O PCP entende que a continuidade do SNS, de qualidade e para todos os portugueses é possível com a dotação dos meios humanos necessários, com condições de trabalho, integrados em carreiras valorizadas, com remunerações adequadas e motivados para desempenhar este serviço público imprescindível, e que é um direito de todos os cidadãos consagrado na Constituição da República Portuguesa. Há que definir políticas de defesa do SNS e garantir os direitos dos trabalhadores.

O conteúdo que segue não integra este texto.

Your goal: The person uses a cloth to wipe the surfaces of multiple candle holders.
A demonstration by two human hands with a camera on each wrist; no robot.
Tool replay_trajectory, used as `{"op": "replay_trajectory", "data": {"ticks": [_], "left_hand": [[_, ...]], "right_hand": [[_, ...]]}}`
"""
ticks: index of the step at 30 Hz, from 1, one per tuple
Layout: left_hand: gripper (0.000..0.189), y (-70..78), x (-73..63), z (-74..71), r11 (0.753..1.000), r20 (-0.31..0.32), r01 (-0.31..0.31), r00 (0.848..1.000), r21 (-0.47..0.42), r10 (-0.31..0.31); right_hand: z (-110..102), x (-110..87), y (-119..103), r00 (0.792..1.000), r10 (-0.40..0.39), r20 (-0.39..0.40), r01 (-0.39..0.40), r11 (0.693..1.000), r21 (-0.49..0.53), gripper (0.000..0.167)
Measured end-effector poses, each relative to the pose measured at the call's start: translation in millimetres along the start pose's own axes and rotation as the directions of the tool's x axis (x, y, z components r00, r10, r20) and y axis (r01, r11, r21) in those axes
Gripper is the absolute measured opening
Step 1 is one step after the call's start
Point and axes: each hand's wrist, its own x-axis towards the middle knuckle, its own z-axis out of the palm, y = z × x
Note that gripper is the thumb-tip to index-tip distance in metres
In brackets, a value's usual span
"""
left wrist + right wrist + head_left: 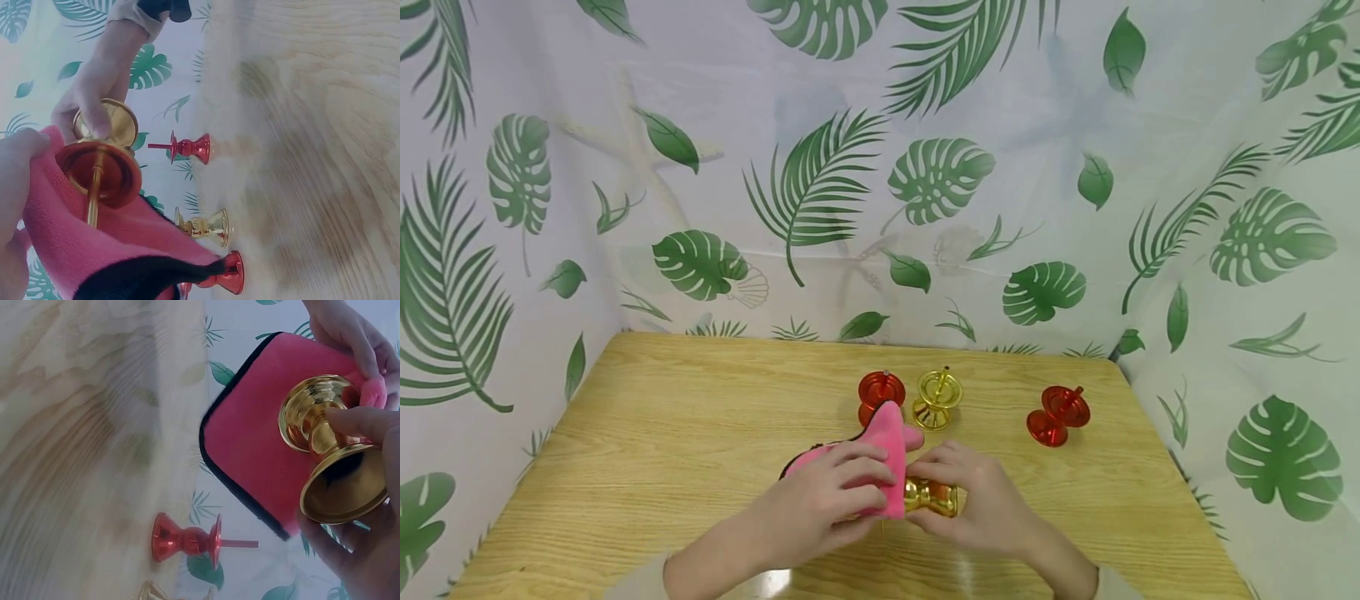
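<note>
A pink cloth [891,450] with dark edging is held up by my left hand [812,504], its fingers bent over the fabric. My right hand [985,500] grips a shiny gold candlestick [931,497] by its stem and base, tilted on its side above the table. In the left wrist view the dish of the candlestick [128,178], with its central spike, lies against the cloth [47,231]. From the right wrist, the hollow base [350,490] faces the camera, and the cloth [250,431] spreads behind the dish.
Behind the hands, a red candlestick [880,387] and another gold candlestick [934,408] stand side by side, the red one partly hidden by the cloth. A second red candlestick [1048,425] stands further right on the wooden table [700,400]. Leaf-printed fabric [850,292] hangs around the table.
</note>
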Motion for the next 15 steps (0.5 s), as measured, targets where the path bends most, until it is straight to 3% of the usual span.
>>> {"op": "replay_trajectory", "data": {"ticks": [4,7,10,15], "left_hand": [[0.023,1.4,-3.2,2.0,0.986,-0.023,-0.121,0.992,0.118,0.125],[0.023,2.4,-4.7,3.8,0.978,-0.03,-0.148,0.988,0.15,0.155],[0.022,2.9,-5.1,5.2,0.976,-0.042,-0.151,0.986,0.159,0.16],[0.027,0.4,-4.5,6.5,0.985,-0.074,-0.123,0.988,0.119,0.132]], "right_hand": [[-0.9,-0.8,-0.8,0.975,0.216,0.044,-0.22,0.966,0.134,0.036],[-2.7,0.4,-1.7,0.952,0.299,0.068,-0.306,0.933,0.189,0.035],[-3.9,0.5,-2.7,0.952,0.299,0.07,-0.307,0.935,0.176,0.034],[-4.2,-1.0,-4.3,0.977,0.212,0.036,-0.215,0.972,0.099,0.034]]}}
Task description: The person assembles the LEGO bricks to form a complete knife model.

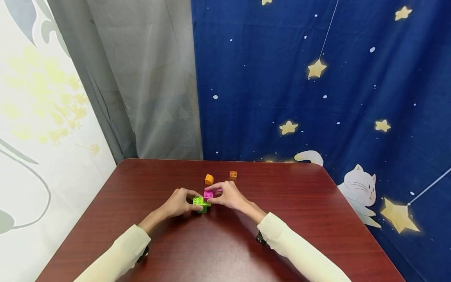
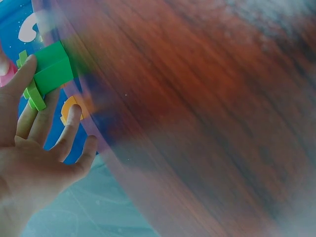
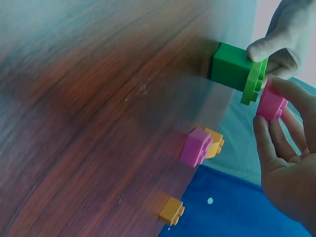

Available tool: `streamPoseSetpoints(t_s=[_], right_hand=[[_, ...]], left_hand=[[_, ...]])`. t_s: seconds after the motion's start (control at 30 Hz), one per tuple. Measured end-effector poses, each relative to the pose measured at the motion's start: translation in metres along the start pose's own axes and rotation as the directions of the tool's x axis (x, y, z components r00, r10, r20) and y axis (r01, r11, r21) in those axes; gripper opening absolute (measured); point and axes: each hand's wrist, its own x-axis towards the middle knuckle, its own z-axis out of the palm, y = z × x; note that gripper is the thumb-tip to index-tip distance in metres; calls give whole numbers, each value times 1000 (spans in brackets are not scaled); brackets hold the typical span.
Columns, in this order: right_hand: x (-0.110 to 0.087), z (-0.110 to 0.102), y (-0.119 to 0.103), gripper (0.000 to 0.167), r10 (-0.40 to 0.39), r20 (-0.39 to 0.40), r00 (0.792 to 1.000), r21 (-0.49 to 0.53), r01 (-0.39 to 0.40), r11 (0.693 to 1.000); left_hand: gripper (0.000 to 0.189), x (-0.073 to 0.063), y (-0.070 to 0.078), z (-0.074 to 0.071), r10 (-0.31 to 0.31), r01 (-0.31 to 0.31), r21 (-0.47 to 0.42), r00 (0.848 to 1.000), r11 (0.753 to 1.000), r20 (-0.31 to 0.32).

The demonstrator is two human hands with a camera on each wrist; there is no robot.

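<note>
Head view: left hand (image 1: 177,203) grips two green bricks (image 1: 197,201), right hand (image 1: 230,196) one pink brick (image 1: 208,194).

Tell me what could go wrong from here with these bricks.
The light green plate overhangs the dark green block, so pressing on its end might tip both if the left hand slackens. The pink brick, pinched in the right hand, could seat crooked. That hand might also nudge the other pink brick near it.
</note>
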Motion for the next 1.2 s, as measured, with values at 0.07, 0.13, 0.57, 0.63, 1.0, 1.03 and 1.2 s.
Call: streamPoseSetpoints(t_s=[0.07, 0.13, 0.57, 0.63, 1.0, 1.03, 1.2], right_hand=[[1, 3, -3, 35, 4, 7, 1000, -7, -4, 1000], [3, 6, -5, 35, 3, 12, 1000, -9, -3, 1000], [7, 16, -8, 35, 0, 16, 1000, -34, 0, 999], [7, 17, -8, 35, -4, 15, 1000, -24, 4, 1000], [8, 19, -6, 35, -37, 49, 998, -39, 39, 998], [8, 19, -5, 35, -41, 52, 998, -44, 44, 998], [9, 18, -4, 35, -57, 70, 996, -53, 61, 997]], left_hand=[[34, 0, 0, 0, -1, 1, 1, 1000, 1000, -3], [35, 0, 0, 0, -3, 3, 6, 1000, 1000, -7], [38, 1, -2, 1, 15, -15, 5, 1000, 1000, 0], [37, 1, -3, 0, 20, -20, 10, 1000, 1000, 1], [33, 1, -4, 0, 45, -45, 23, 999, 999, 6], [34, 1, -4, 0, 45, -46, 25, 999, 999, 6], [36, 1, -5, 0, 41, -41, 36, 999, 999, 5]])
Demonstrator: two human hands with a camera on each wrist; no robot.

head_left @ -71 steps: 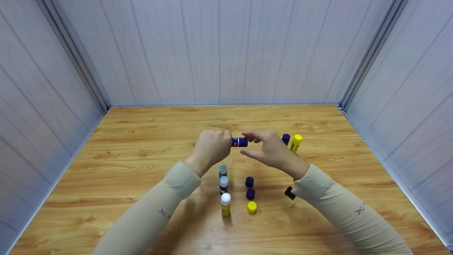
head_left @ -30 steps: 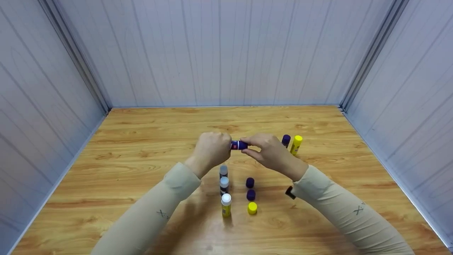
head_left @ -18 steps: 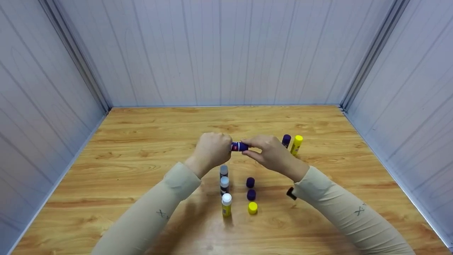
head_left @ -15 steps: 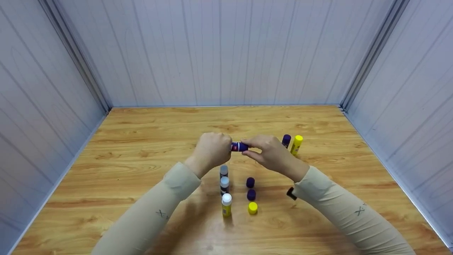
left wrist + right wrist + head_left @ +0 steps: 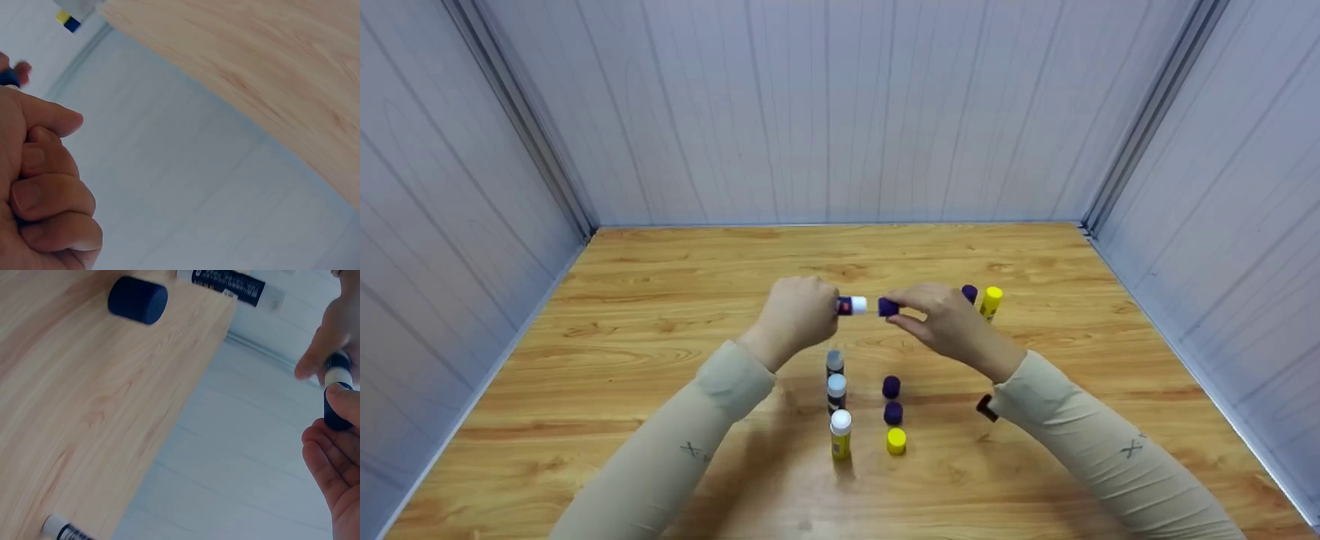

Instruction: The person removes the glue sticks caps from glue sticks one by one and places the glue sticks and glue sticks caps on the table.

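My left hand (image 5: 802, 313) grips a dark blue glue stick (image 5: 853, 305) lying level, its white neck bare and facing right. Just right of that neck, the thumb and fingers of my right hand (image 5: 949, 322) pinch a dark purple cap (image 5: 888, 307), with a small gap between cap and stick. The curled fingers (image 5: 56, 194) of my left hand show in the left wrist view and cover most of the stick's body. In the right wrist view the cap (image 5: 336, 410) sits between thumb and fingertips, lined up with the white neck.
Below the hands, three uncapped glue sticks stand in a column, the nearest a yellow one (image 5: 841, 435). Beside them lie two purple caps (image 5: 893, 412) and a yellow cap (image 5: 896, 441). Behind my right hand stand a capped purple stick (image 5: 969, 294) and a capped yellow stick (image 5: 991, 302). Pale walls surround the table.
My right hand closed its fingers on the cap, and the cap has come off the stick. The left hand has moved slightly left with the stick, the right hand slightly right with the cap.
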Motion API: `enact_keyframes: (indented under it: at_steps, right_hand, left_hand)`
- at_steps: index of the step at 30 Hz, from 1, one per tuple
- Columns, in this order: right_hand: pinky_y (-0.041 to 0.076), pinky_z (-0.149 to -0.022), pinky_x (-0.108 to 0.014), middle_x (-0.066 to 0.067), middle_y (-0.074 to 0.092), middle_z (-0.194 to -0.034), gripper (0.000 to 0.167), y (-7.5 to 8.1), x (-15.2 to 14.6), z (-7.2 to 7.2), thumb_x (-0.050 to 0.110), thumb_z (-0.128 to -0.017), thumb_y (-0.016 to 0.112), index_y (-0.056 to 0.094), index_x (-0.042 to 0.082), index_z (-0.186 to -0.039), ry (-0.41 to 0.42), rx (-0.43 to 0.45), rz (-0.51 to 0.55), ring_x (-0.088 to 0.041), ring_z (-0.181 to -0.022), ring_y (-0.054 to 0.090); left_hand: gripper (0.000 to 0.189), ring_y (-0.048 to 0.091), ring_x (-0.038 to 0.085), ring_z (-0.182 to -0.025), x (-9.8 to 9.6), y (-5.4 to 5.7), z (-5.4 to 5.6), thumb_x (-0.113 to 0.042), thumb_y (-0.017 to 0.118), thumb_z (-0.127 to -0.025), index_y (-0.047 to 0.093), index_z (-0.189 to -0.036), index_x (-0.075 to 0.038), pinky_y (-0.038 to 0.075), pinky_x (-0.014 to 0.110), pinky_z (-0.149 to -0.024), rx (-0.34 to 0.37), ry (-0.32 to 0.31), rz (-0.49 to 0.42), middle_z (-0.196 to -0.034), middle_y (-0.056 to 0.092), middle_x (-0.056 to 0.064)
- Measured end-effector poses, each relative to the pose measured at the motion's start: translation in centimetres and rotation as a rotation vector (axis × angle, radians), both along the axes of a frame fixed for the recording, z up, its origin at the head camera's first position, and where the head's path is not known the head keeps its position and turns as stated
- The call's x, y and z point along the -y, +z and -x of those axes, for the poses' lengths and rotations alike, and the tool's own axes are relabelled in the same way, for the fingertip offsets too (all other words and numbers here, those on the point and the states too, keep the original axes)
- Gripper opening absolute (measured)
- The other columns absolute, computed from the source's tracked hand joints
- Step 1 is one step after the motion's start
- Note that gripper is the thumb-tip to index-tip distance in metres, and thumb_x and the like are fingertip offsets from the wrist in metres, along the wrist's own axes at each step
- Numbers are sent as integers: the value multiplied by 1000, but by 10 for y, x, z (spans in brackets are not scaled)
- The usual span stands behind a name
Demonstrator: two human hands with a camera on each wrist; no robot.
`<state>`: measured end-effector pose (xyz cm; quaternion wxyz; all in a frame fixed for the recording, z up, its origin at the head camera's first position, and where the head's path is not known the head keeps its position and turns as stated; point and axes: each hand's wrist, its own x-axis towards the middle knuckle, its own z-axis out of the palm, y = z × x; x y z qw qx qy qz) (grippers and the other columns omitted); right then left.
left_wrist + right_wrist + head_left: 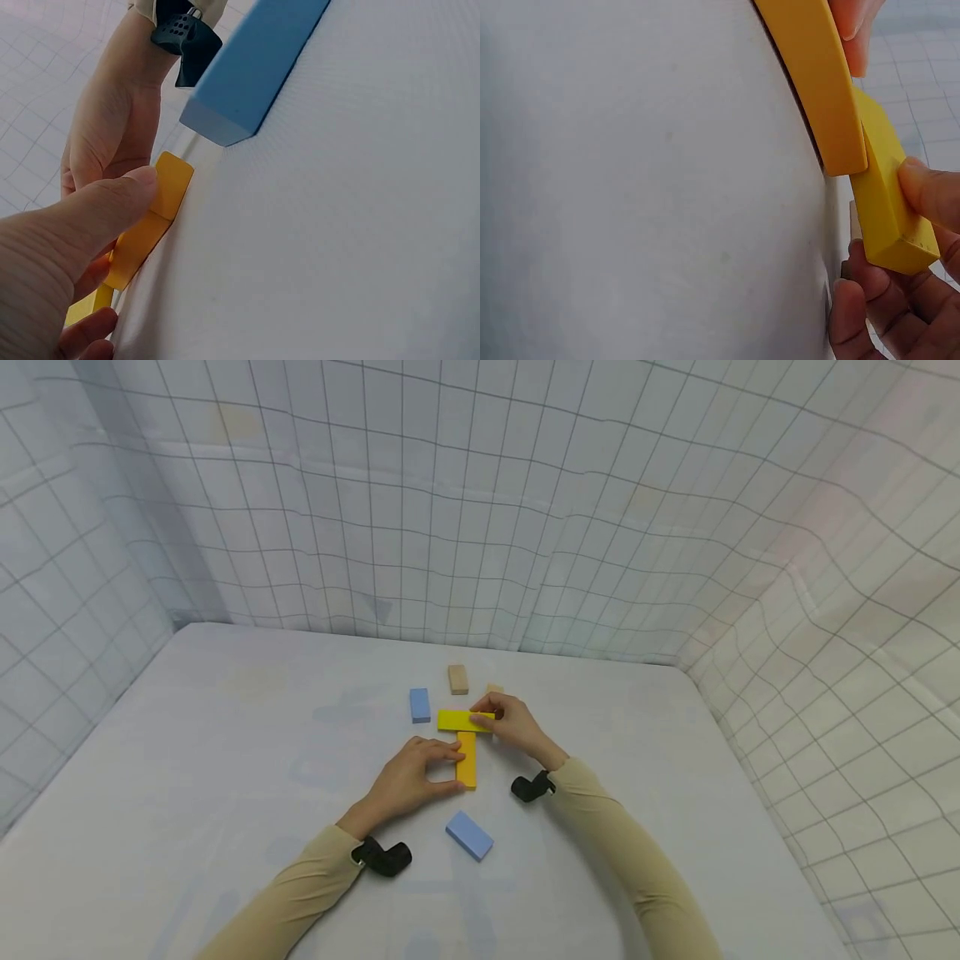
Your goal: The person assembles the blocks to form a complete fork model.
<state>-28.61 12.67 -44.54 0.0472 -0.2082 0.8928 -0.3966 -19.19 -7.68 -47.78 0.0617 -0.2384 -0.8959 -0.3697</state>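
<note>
A lighter yellow block (452, 720) lies crosswise at the far end of an orange-yellow block (468, 770), so the two form a T on the table. My left hand (411, 777) grips the orange-yellow block, thumb at its near end and fingers along its left side farther up. With thumb and fingers, my right hand (519, 725) pinches the right end of the yellow block. In the right wrist view the orange-yellow block's end (844, 154) meets the side of the yellow block (889, 217).
A blue block (469, 836) lies slantwise on the near side, and another blue block (420, 705) sits left of the T. Beyond are a wooden block (457, 679) and a second wooden block (494, 688), partly hidden by my right hand. Grid-patterned curtains (450, 510) surround the white table (247, 760).
</note>
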Motion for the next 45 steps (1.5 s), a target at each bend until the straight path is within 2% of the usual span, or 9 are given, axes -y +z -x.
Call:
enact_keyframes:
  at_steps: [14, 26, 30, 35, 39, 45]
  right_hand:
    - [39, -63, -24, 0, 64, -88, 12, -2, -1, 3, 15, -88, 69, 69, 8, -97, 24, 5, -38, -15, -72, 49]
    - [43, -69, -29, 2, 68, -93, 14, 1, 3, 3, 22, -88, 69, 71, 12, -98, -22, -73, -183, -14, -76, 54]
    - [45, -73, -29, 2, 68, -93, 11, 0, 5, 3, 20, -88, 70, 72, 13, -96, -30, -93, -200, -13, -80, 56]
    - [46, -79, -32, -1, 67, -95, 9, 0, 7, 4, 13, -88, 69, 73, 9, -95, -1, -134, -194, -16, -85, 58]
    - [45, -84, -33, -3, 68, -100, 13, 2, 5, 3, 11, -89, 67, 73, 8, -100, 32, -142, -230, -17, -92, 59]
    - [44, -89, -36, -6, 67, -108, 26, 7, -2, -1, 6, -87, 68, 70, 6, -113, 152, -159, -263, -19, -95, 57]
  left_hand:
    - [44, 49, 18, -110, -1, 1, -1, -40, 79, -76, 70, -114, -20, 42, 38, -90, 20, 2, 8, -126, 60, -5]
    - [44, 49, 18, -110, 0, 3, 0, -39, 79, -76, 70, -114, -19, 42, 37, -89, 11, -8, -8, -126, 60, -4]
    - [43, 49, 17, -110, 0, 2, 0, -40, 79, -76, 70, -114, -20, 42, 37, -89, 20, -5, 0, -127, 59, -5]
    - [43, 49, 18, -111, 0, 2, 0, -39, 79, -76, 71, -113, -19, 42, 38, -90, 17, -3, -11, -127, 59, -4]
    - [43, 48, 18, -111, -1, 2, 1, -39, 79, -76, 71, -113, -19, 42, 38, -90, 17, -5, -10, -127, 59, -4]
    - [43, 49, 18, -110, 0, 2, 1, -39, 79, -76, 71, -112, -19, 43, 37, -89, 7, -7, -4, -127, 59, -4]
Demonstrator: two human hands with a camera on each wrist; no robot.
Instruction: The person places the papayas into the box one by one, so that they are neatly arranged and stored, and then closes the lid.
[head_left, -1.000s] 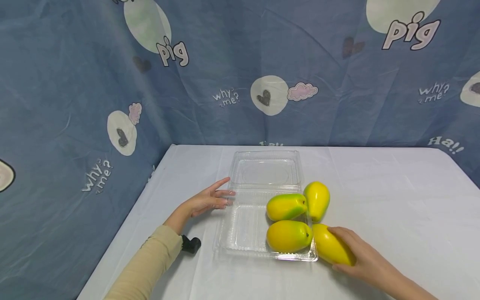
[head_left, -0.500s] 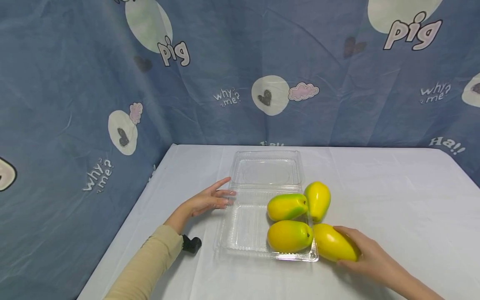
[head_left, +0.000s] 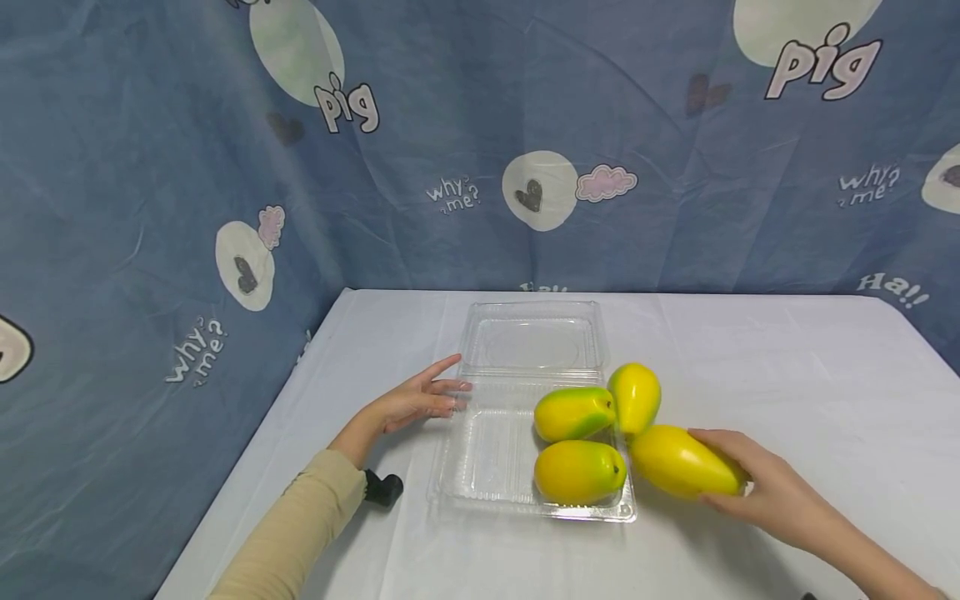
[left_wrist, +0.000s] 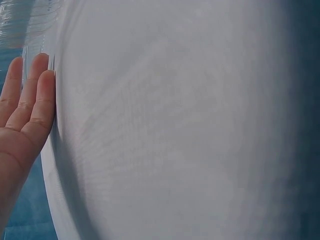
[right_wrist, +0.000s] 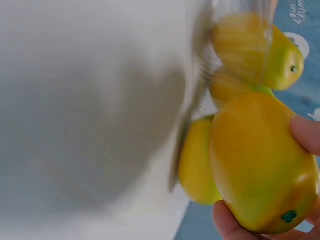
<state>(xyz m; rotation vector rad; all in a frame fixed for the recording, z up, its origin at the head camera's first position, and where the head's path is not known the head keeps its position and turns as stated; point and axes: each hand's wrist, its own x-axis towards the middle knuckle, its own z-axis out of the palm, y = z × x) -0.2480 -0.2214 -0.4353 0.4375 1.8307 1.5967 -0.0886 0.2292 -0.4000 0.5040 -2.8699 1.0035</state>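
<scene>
My right hand (head_left: 780, 492) grips a yellow mango (head_left: 682, 462) by its near end, thumb on one side and fingers on the other. A shadow lies on the table below it, and the right wrist view shows the mango (right_wrist: 262, 162) raised off the cloth. Two yellow-green mangoes, a rear one (head_left: 573, 414) and a front one (head_left: 579, 472), lie in the right part of a clear plastic clamshell box (head_left: 487, 454). Another mango (head_left: 636, 400) lies outside, against the box's right side. My left hand (head_left: 408, 406) has straight, spread fingers at the box's left edge.
The box's clear lid (head_left: 532, 337) is folded back flat on the white table (head_left: 787, 375). A patterned blue curtain (head_left: 420, 125) hangs behind the table and along its left side. A small black piece (head_left: 383, 489) sits at the left cuff.
My right hand has lifted the mango off the table, moving it up and slightly right, away from the box's side. The left hand, box and other mangoes stay where they were.
</scene>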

Assim, tendo em consideração o acima exposto, e ao abrigo da alínea b) do n.º 1 do Artigo 4.º do Regimento, os Deputados abaixo assinados do Grupo Parlamentar do PCP propõem o seguinte

Projecto de Resolução

A Assembleia da República, nos termos do n.º 5 do Artigo 166.º da Constituição, recomenda ao Governo as seguintes medidas:

1. Que encare a grave insuficiência dos recursos humanos afetos à prestação de cuidados de saúde como uma questão decisiva para o futuro do Serviço Nacional de Saúde e do país;

2. Proceda a um levantamento das necessidades objetivas em matéria de recursos humanos na área da saúde, da sua distribuição pelas diferentes valências e por unidades de saúde (unidades hospitalares, unidades de cuidados primários de saúde e unidades de cuidados continuados integrados);

3. Promova a contratação dos profissionais de saúde, nomeadamente de médicos, enfermeiros, técnicos superiores de saúde, técnicos de diagnóstico e terapêutica, administrativos e auxiliares, com base no diagnóstico das necessidades elaborado e em número que garanta uma prestação de cuidados de saúde com qualidade e eficiência;

4. Crie um sistema de atribuição de incentivos que permita a fixação de profissionais de saúde nas regiões onde persista esta carência e que estabeleça um regime que determine um tempo de permanência obrigatório proporcional ao tempo do internato da especialidade;

5. Melhore as condições de trabalho dos profissionais de saúde, reponha os seus direitos e dignifique as suas carreiras, proporcionando uma efetiva valorização profissional e progressão na carreira;

6. Valorize social e profissionalmente as carreiras de Medicina Geral e Familiar e de Saúde Pública, repondo em vigor o Decreto-Lei n.º 157/99;

7. Reduza e otimize em todas as Administrações Regionais de Saúde os prazos de abertura dos concursos públicos para a contratação dos médicos que terminaram a especialidade;

8. Elimine a precariedade e restabeleça o vínculo público a todos os profissionais de saúde que exerçam funções em unidades de saúde do SNS, independentemente do atual vínculo laboral;

9. Desenvolva os processos negociais para a revisão das carreiras especiais ainda por concluir, com base no que for acordado com as organizações representativas dos respetivos trabalhadores;

10. Elabore um programa para a formação de profissionais de saúde, especialmente de médicos, em que as vagas disponibilizadas sejam proporcionais às necessidades, reforçando as vagas para os internatos de medicina geral e familiar;

11. Desenvolva um programa de formação excecional dirigida aos médicos sem especialidade que exercem funções no Serviço Nacional de Saúde, que lhes possibilite a aquisição de uma especialidade médica;

12. Aplique medidas de emergência temporárias de contratação no estrangeiro de médicos, em condições de qualidade, segurança e de equidade com os médicos portugueses, e adote uma estratégia de atração dos jovens estudantes de medicina no estrangeiro.

Assembleia da República, em 28 de fevereiro de 2014.